What a fascinating article from the British hard left tabloid “The Guardian!” Simultaneously taking aim at a legitimate target and exploding into a furious attack on the United States and Donald Trump, it is invaluable for plumbing the depths of how the extreme progressive Left takes in information, filtering it through a confirmation bias to reach false but—for them—comforting conclusions. Stephen Green nailed some of what’s wrong here, “writer Moira Donegan’s utter lack of self-awareness while decrying our lack of self-awareness.” She uses Blue Origin’s all-female passenger flight to as evidence of U.S. decline, but the too-obvious-to-mention reality is that the U.S. has more than one private company capable of putting humans into space, and the crumbling U.K. can’t come close to producing the same.
How can an essay be simultaneously astute and idiotic at the same time? Easy. Donegan accurately writes that for the most part, the high visibility female celebrities taking this expensive joy ride embarrassed themselves and their sex by acting like sorority girls exclaiming, “Like, omigawd! Stars!” Leaving out the gratuitous political shots, Donegan writes in part,
Space used to be a frontier for human exploration, a fount of innovation, and a symbol of a bright, uncertain and expansive future. Now, it is a backdrop for the Instagram selfies of the rich and narcissistic….the flight, and its grim promotional cycle, might be most depressing for what it reveals about the utter defeat of American feminism. Sánchez, the organizer of the flight, has touted the all-female crew as a win for women. But she herself is a woman in a deeply antifeminist model. It is not her rocket company that took her and her friends to the edge of space; it’s her male fiance’s. And it is no virtue of her character that put her inside the rocket – not her capacity, not her intellect and not her hard work – but merely her relationship with a man….There are at least two women on the mission who can be credited as serious persons: Aisha Bowe, an aerospace engineer, and Amanda Nguyen, a civil rights entrepreneur…But most of the crew’s self-presentation and promotion of the flight has leaned heavily on a vision of women’s empowerment that is light on substance and heavy on a childlike, girlish silliness that insults women by cavalierly linking their gender with superficiality, vanity and unseriousness. In an interview with Elle, the crew members paid lip service to the importance of women…but mostly, they seemed interested in talking about their makeup and hair. “Space is going to finally be glam,” Katy Perry said…“Let me tell you something. If I could take glam up with me, I would do that.
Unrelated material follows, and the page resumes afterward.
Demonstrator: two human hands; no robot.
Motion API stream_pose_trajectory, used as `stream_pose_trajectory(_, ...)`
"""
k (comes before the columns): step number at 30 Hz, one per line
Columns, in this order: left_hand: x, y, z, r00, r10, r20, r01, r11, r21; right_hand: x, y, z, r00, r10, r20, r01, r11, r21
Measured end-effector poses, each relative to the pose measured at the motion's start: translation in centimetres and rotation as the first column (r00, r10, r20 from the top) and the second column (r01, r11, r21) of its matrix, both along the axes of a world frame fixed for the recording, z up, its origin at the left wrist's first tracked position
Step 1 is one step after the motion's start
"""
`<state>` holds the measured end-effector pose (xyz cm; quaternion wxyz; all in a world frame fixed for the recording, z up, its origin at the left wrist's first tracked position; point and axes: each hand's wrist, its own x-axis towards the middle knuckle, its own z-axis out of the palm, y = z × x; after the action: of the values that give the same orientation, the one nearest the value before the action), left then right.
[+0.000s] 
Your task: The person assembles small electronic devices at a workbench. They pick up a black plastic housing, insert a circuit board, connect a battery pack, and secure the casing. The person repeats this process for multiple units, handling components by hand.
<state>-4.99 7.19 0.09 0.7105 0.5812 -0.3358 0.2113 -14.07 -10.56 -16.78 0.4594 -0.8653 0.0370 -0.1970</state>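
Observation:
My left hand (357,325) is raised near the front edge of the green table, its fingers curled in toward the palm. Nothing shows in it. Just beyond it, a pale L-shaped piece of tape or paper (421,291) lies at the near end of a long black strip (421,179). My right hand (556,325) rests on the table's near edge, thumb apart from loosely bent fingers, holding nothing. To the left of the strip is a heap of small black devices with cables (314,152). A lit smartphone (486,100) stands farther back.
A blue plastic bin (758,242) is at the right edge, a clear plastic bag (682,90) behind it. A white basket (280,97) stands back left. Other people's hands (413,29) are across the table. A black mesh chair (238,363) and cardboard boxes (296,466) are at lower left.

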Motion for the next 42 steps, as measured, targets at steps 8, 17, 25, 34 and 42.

We are going to put the ‘ass’ in astronaut.” “Who would not get glam before the flight?!” asked Sánchez, who evidently can’t imagine that women might prioritize anything else. “We’re going to have lash extensions flying in the capsule.” Bowe, too, joined in, saying that she had gone to extreme lengths to make sure that she would be, of all things, well coiffed for the experience. “I skydived in Dubai with similar hair to make sure I would be good,” she said. “I took it for a dry run.”